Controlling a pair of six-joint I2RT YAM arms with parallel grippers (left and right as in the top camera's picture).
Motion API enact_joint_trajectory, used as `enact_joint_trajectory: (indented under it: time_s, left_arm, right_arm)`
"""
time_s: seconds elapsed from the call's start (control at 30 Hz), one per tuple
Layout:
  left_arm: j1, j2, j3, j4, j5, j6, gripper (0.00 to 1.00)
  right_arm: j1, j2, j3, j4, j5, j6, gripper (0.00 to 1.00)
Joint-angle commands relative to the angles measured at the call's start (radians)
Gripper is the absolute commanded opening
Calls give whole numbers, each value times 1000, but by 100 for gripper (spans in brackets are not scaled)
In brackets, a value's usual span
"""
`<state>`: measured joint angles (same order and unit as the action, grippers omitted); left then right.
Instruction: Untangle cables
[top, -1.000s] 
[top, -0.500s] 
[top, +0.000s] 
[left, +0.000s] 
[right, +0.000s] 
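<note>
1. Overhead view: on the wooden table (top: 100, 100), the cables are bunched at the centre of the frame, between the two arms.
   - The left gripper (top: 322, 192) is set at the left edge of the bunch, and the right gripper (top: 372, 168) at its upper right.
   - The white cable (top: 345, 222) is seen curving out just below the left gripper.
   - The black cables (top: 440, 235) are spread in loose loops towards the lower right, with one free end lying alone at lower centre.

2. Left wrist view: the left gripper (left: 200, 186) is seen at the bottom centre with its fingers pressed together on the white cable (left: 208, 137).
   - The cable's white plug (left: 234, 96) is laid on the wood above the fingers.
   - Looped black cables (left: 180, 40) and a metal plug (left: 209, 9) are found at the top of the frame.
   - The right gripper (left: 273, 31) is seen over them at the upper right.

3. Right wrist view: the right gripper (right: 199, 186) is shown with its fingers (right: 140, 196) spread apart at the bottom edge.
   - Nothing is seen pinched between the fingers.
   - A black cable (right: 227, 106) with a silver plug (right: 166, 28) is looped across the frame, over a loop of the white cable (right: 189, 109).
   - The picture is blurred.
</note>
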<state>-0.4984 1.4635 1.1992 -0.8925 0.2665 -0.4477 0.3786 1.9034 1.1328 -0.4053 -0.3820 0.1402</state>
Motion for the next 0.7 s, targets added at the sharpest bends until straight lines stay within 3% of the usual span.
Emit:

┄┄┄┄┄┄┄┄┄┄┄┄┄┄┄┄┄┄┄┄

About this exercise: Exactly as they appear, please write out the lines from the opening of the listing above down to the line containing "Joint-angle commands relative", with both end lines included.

Solved exercise:
Controlling a pair of six-joint I2RT YAM arms with parallel grippers (left and right as in the top camera's picture).
Motion API enact_joint_trajectory, used as `enact_joint_trajectory: (indented under it: time_s, left_arm, right_arm)`
"""
time_s: seconds elapsed from the call's start (control at 30 Hz), one per tuple
Layout:
  left_arm: j1, j2, j3, j4, j5, j6, gripper (0.00 to 1.00)
  right_arm: j1, j2, j3, j4, j5, j6, gripper (0.00 to 1.00)
Joint-angle commands relative to the angles measured at the call's start (radians)

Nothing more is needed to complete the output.